● To do: From the entries below, gather every line containing the string "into".

● Collection entries:

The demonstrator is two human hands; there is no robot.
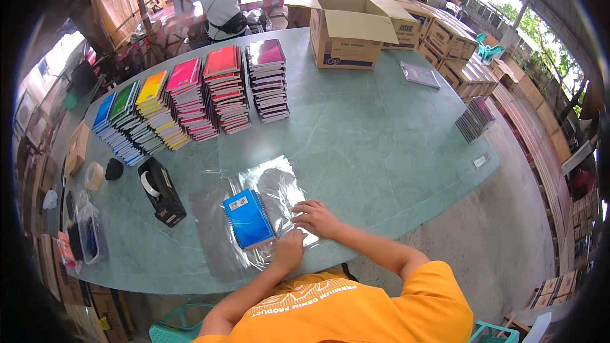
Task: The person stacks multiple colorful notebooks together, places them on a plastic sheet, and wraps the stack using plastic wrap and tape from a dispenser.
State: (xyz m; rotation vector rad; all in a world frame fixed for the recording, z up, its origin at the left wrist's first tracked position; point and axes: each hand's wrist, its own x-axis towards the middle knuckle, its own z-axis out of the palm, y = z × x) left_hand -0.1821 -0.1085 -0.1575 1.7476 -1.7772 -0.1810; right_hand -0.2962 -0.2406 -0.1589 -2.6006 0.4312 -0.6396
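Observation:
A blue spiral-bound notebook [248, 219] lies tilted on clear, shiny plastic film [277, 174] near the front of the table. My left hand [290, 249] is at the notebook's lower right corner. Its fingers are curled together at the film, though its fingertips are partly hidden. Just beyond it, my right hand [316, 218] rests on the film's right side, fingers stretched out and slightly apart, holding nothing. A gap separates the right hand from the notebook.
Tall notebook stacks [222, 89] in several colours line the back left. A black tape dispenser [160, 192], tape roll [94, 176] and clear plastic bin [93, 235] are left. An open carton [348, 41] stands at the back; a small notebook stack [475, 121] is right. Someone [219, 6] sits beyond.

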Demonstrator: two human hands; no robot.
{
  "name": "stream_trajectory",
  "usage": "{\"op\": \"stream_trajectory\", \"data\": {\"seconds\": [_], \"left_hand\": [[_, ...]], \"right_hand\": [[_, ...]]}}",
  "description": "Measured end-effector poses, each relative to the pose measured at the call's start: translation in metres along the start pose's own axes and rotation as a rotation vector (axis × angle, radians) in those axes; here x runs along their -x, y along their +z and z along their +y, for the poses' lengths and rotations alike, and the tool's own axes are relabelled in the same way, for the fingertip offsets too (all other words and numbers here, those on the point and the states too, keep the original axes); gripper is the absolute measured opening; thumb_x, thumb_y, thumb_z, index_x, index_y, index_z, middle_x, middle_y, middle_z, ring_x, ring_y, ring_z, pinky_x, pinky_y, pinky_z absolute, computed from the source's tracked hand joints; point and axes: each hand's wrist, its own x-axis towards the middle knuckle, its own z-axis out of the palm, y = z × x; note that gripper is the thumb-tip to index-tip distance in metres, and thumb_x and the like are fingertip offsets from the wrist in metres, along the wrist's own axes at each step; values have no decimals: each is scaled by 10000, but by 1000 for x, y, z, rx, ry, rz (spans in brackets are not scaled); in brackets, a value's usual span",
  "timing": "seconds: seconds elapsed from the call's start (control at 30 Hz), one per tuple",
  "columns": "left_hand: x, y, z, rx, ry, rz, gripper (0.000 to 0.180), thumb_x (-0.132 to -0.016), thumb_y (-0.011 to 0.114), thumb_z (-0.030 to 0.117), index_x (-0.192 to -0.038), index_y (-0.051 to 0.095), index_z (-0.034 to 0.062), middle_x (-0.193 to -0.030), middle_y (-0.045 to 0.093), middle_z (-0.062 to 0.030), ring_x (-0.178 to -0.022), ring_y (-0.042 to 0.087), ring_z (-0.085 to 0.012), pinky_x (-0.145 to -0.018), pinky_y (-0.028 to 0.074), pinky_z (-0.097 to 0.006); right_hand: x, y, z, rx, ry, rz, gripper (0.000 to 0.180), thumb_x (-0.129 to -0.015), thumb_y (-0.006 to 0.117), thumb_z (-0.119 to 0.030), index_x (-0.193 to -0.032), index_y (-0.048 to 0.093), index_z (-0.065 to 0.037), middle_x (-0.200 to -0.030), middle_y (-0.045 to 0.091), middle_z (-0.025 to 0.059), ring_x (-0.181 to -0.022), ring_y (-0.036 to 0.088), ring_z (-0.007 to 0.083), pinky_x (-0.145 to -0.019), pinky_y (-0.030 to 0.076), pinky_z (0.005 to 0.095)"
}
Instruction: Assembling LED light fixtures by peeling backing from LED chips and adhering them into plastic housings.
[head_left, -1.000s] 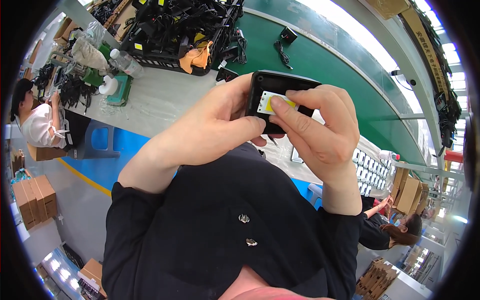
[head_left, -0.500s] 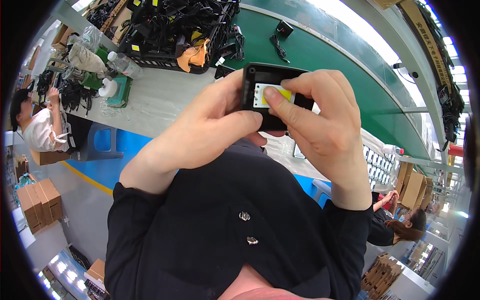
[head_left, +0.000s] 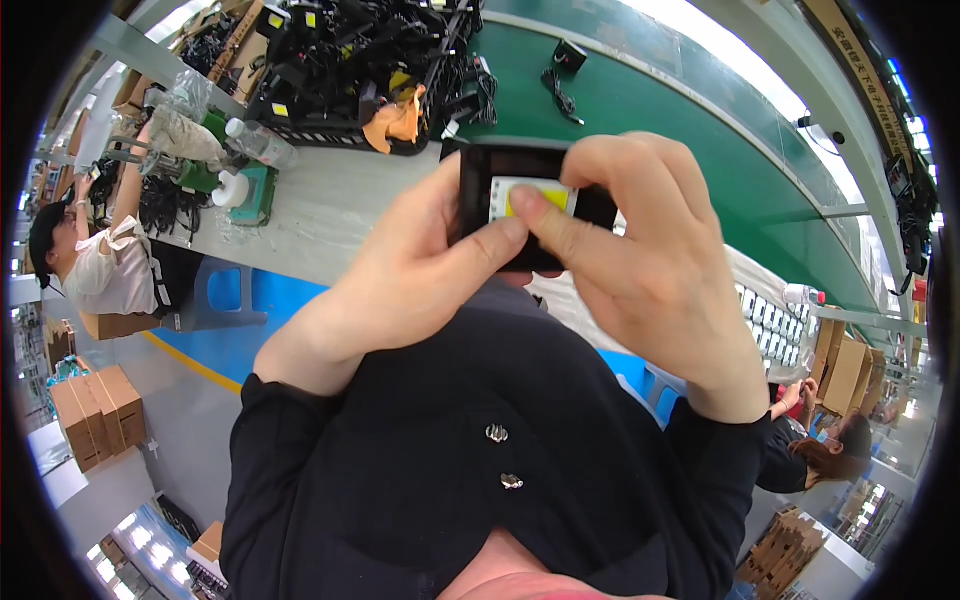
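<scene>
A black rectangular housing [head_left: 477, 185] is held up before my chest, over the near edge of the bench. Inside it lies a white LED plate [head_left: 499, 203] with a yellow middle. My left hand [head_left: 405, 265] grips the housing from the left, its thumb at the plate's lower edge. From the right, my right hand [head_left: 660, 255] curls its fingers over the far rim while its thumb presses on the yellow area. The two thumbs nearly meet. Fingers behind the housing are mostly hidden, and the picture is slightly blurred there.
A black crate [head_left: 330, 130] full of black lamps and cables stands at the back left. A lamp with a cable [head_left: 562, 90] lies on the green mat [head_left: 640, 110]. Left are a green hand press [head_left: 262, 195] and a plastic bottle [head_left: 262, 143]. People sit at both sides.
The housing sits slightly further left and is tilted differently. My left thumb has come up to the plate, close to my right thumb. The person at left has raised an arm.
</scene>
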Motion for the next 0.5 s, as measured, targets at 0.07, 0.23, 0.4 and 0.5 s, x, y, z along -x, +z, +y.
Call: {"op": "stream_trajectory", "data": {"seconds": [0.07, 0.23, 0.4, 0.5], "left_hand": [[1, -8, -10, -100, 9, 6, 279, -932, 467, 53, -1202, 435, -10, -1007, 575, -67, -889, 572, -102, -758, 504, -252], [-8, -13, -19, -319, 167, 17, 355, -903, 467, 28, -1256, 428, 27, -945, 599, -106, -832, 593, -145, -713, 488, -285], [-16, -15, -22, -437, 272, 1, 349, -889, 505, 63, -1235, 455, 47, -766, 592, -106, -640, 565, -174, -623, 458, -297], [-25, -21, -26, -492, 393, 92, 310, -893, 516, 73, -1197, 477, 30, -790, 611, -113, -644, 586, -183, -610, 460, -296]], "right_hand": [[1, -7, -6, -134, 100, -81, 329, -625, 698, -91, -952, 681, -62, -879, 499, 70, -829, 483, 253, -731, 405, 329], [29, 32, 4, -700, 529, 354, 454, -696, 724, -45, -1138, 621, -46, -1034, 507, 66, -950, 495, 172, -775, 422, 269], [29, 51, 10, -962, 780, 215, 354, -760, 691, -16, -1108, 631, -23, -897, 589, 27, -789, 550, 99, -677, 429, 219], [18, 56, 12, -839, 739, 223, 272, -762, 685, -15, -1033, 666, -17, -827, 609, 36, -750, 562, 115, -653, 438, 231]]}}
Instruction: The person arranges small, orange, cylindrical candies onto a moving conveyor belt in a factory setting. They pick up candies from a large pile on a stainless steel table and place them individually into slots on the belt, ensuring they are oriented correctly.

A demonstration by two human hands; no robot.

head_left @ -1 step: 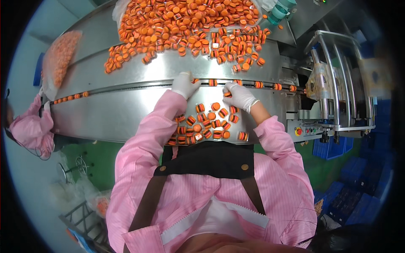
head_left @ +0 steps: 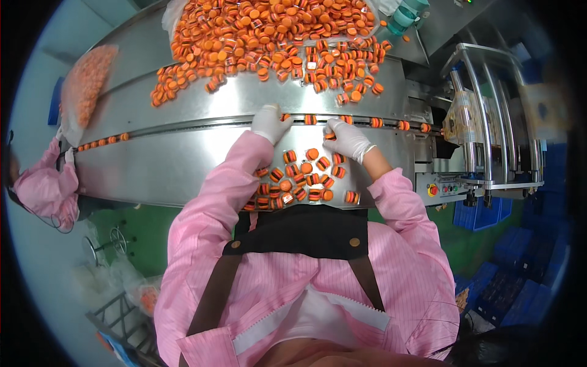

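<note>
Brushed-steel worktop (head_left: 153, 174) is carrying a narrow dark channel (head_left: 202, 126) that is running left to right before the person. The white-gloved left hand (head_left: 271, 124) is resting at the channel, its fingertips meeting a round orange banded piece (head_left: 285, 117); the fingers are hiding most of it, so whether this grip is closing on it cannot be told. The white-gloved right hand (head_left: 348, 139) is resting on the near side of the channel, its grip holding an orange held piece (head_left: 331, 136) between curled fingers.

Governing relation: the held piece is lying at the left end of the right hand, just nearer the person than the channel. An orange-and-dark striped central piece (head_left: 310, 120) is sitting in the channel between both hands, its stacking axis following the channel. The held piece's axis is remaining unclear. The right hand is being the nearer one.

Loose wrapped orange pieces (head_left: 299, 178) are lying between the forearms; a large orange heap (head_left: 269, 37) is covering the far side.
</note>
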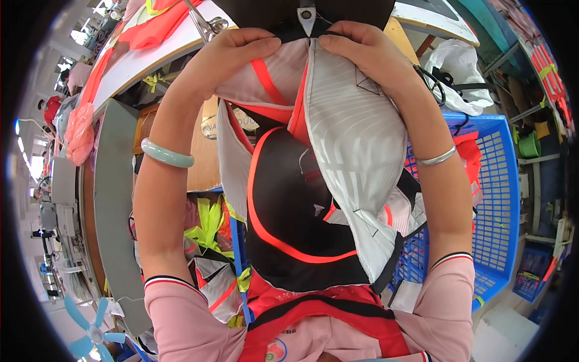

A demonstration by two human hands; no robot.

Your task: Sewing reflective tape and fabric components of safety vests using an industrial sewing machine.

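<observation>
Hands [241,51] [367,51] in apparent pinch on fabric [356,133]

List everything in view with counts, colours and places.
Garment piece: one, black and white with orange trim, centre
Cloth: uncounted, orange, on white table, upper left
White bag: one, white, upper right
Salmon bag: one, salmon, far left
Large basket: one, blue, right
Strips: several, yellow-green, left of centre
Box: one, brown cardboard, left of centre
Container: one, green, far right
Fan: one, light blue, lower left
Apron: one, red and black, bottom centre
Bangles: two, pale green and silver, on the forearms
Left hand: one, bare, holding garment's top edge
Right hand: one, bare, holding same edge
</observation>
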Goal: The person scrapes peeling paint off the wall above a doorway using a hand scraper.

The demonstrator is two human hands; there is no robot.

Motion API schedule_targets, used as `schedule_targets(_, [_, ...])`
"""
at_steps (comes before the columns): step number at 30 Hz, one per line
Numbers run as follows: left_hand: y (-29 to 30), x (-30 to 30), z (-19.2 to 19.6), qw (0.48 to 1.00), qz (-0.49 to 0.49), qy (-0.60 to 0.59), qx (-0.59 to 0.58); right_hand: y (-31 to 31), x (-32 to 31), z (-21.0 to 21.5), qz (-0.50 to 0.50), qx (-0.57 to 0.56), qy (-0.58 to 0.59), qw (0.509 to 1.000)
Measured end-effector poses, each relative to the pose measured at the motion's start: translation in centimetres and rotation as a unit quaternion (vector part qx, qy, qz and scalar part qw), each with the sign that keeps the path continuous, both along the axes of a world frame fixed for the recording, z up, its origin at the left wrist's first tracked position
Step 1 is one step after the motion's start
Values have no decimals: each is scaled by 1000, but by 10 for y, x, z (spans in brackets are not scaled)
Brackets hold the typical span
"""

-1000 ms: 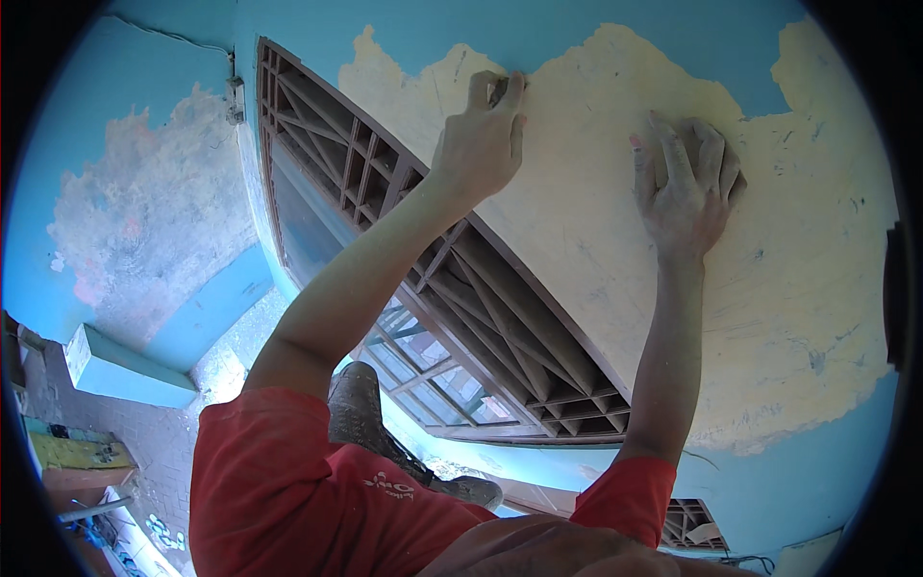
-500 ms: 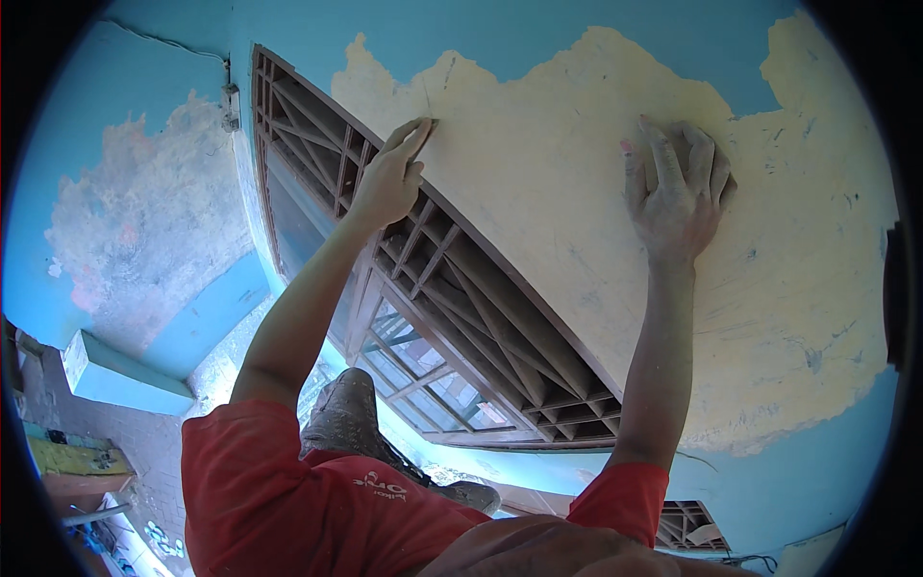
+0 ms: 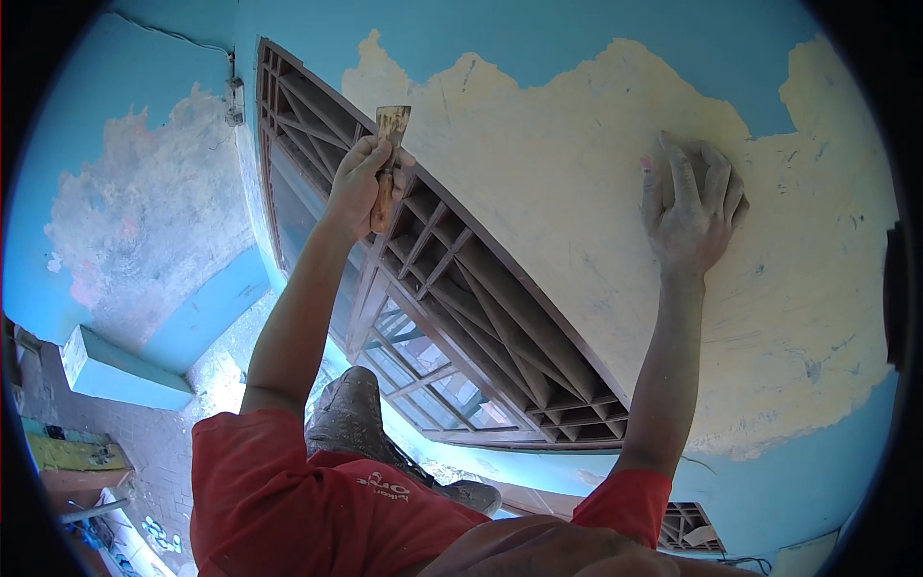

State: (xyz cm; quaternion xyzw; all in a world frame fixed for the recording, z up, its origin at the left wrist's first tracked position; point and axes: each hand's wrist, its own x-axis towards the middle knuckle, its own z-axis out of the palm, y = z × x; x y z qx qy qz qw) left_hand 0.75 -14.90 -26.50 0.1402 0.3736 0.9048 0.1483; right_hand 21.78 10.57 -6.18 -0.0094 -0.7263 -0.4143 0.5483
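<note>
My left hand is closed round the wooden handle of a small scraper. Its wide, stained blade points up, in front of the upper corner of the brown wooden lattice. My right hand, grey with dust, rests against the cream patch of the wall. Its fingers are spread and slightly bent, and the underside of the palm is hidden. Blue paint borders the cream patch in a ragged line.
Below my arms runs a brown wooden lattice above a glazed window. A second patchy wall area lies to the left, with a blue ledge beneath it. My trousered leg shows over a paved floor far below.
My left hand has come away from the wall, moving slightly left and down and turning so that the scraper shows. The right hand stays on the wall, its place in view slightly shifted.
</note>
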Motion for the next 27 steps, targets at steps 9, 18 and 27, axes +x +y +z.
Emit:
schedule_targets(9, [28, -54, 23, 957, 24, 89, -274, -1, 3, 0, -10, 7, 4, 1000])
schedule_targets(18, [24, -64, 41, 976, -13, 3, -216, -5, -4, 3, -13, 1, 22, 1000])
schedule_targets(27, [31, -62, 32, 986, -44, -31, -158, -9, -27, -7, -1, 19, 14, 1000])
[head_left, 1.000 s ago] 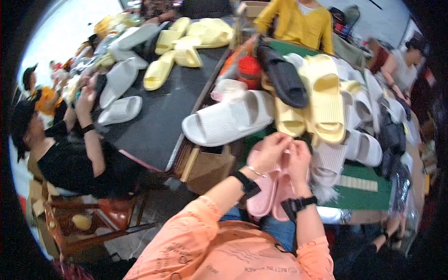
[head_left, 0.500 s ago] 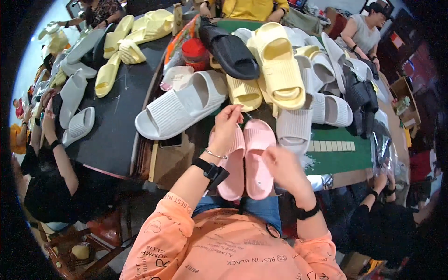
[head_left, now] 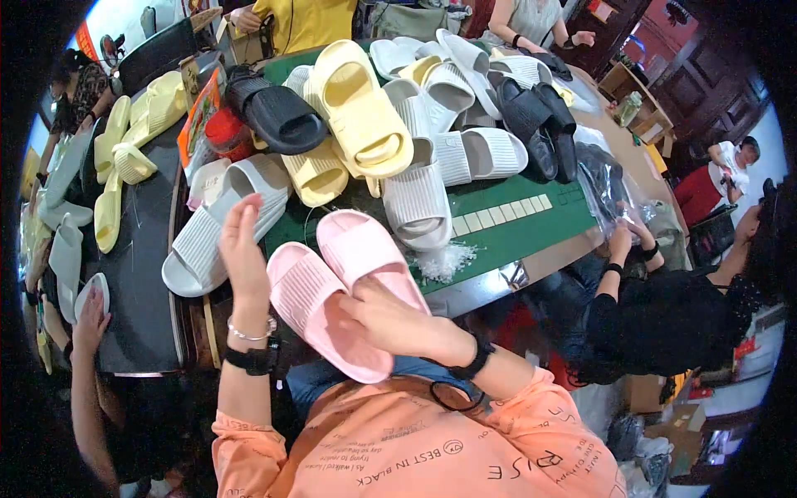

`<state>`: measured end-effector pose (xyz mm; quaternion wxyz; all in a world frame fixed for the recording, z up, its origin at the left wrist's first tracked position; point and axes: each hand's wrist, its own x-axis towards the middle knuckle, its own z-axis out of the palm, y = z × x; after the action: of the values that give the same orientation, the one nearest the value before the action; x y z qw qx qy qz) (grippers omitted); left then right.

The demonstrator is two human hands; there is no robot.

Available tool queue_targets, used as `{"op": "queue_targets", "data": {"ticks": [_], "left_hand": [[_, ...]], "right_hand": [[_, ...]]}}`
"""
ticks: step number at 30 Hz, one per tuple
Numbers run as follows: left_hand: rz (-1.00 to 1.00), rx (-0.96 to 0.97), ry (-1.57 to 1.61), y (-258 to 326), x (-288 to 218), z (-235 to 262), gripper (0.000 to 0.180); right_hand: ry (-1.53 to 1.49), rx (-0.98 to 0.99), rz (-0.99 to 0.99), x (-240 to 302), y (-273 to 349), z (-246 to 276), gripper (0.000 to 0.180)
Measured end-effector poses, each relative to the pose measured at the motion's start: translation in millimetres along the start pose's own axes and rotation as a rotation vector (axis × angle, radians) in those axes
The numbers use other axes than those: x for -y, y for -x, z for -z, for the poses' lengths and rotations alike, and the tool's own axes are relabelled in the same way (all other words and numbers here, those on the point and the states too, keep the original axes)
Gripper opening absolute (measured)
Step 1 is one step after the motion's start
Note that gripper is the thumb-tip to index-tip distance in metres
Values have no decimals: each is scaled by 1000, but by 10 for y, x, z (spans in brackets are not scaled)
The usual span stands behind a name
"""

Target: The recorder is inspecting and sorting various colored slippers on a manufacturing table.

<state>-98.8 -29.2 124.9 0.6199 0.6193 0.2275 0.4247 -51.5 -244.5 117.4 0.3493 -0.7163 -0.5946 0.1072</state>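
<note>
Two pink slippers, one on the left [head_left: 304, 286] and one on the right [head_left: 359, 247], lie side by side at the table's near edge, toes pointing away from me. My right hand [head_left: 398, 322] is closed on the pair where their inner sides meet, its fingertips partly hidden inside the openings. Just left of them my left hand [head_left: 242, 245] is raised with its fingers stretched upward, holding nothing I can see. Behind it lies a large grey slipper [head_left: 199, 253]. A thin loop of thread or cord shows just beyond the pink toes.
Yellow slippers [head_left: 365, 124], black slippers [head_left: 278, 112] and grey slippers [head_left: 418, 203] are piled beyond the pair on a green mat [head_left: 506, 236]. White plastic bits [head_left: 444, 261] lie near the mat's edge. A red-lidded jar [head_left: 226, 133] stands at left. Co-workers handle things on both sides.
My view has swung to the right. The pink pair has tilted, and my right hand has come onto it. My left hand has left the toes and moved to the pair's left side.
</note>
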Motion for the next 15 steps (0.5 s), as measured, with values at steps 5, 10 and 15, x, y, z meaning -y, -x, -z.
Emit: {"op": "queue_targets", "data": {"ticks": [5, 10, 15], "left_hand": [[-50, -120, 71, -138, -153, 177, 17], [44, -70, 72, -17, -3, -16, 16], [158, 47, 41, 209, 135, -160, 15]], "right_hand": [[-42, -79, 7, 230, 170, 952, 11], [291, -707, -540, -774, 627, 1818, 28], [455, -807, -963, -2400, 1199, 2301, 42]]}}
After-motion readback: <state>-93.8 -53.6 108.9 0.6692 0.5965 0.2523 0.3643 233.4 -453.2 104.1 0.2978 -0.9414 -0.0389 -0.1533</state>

● Exercise output:
Instruction: Assembling LED light fixtures by peeling backing from LED chips and adhering them into plastic housings.
Instruction: The person arranges small, orange, cylindrical candies onto a moving conveyor belt in a factory setting. They pick up candies from a large pile on a stainless steel table and place them individually into slots on the belt, ensuring they are oriented correctly.

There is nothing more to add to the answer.